A dificuldade em elevar os salários já havia sido apontada por especialistas em anos anteriores. O assessor da presidência da Federação do Comércio de Bens, Serviços e Turismo do Estado do Acre (Fecomércio), Egídio Garó, destacou que a saída espontânea de trabalhadores, a migração para outros estados e o crescimento da informalidade têm impactado o mercado de trabalho local.
“No comércio, há uma saída espontânea de empregados. Segundo pesquisa da Fecomércio junto aos empresários do comércio varejista, muitos trabalhadores pedem demissão para buscar melhores oportunidades. Ou migram para o setor de serviços, que é o que mais cresce no estado, ou para outras unidades da federação”, afirmou Garó em entrevista concedida neste ano.
A busca por alternativas na economia informal também tem sido uma tendência crescente. “As pessoas preferem trabalhar por conta própria, fazendo bicos, em vez de manter empregos formais.
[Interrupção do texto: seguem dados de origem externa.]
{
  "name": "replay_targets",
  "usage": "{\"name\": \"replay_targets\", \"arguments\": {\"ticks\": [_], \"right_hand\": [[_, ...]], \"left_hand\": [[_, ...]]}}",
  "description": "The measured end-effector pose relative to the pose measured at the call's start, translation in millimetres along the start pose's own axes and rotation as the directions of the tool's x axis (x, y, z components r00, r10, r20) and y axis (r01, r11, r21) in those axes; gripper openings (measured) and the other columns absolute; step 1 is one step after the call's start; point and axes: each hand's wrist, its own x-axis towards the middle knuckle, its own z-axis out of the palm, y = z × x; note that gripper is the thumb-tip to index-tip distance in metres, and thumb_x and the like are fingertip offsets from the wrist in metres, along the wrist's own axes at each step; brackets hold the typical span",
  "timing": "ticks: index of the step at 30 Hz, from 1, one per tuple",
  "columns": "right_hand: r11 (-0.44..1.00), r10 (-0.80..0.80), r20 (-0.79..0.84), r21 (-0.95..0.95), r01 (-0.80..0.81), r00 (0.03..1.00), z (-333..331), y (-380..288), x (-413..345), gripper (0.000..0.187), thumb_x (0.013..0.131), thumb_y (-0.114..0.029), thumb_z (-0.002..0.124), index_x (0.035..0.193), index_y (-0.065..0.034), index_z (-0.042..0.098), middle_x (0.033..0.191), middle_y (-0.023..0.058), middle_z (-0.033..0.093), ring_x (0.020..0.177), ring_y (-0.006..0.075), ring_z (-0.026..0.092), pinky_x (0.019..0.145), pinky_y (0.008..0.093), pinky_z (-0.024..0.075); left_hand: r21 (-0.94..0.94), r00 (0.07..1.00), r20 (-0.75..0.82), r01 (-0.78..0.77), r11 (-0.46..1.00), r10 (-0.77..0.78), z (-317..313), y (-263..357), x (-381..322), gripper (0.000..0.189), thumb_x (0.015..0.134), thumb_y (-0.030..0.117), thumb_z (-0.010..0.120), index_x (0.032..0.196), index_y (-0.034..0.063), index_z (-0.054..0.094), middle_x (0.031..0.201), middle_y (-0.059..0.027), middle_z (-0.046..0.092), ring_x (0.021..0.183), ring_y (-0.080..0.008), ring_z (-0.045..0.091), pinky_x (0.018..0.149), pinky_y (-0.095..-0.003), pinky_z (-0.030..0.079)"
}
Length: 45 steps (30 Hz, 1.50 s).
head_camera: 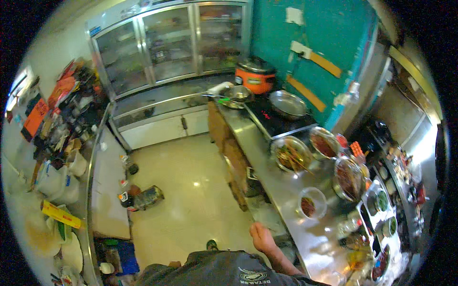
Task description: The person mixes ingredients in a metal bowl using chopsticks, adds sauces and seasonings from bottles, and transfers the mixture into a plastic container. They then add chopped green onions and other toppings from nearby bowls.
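Observation:
My right hand (263,236) hangs beside the front edge of the steel counter (286,195), apart from it. Its fingers are curled together and I see nothing in them. Of my left hand (175,264) only a small patch shows past the dark shirt. On the counter near my right side stands a clear plastic tub (319,204) with a reddish-brown food in it. Farther along is a steel bowl (291,154) of mixed food, with long wooden chopsticks or sticks leaning in it. Two pots of dark red food, a rear pot (323,142) and a nearer pot (347,178), stand behind.
A steel pan (288,103) sits on a black induction cooktop (263,116), near an orange cooker (254,79). A long-handled utensil (168,101) juts past the counter's end. Large bottles (145,198) lie on the floor (186,200) at left. A glass-door fridge (168,46) lines the far wall.

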Motion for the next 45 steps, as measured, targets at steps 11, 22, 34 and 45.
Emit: {"name": "replay_targets", "arguments": {"ticks": [11, 22, 34, 45], "right_hand": [[0.788, 0.039, 0.501, 0.517, -0.335, 0.865, 80, -18, 357, 0.047, 0.102, -0.032, 0.063, 0.138, -0.0027, 0.053, 0.116, 0.0107, 0.067, 0.100, 0.0189, 0.065, 0.083, 0.0331, 0.0534], [0.049, 0.442, 0.221, 0.962, -0.269, 0.869, 109, -15, 799, 0.041, 0.098, -0.037, 0.068, 0.124, -0.0091, 0.051, 0.100, 0.0042, 0.063, 0.085, 0.0193, 0.061, 0.071, 0.0367, 0.0531], [0.018, 0.671, -0.010, 1.000, -0.003, 0.741, 127, -27, 831, 0.026, 0.105, -0.037, 0.056, 0.107, -0.0112, 0.051, 0.067, -0.0015, 0.041, 0.054, 0.0118, 0.038, 0.049, 0.0307, 0.0291], [0.277, 0.781, -0.270, 0.958, 0.075, 0.563, 145, -76, 835, 0.027, 0.106, -0.035, 0.052, 0.110, -0.0087, 0.055, 0.068, -0.0020, 0.044, 0.054, 0.0120, 0.040, 0.048, 0.0296, 0.0312]], "left_hand": [[-0.646, 0.974, -0.201, -0.054, 0.762, -0.102, -167, 114, 102, 0.027, 0.095, 0.029, 0.059, 0.093, 0.0026, 0.065, 0.078, -0.0174, 0.066, 0.065, -0.0294, 0.060, 0.061, -0.0477, 0.051], [-0.460, 0.810, -0.309, -0.586, 0.667, 0.498, -485, 429, 227, 0.038, 0.103, 0.037, 0.058, 0.116, 0.0015, 0.059, 0.099, -0.0130, 0.066, 0.088, -0.0240, 0.065, 0.073, -0.0402, 0.058], [-0.442, 0.560, 0.640, -0.292, 0.848, 0.526, -705, 925, 223, 0.049, 0.102, 0.036, 0.059, 0.144, 0.0112, 0.050, 0.114, -0.0113, 0.068, 0.086, -0.0202, 0.068, 0.064, -0.0322, 0.052], [0.322, -0.020, 0.189, -0.943, -0.081, 0.982, -705, 915, 219, 0.058, 0.096, 0.005, 0.054, 0.152, 0.0089, 0.039, 0.105, -0.0231, 0.067, 0.091, -0.0407, 0.066, 0.082, -0.0486, 0.053]]}}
Isso tem comprometido o desenvolvimento do comércio. Mesmo com o crescimento do setor de serviços, o comércio está estagnado”, analisou.
A combinação de baixos salários, alta rotatividade e aumento da informalidade coloca desafios para a economia acreana, que segue com dificuldades para reter mão de obra e gerar empregos com remuneração mais atrativa.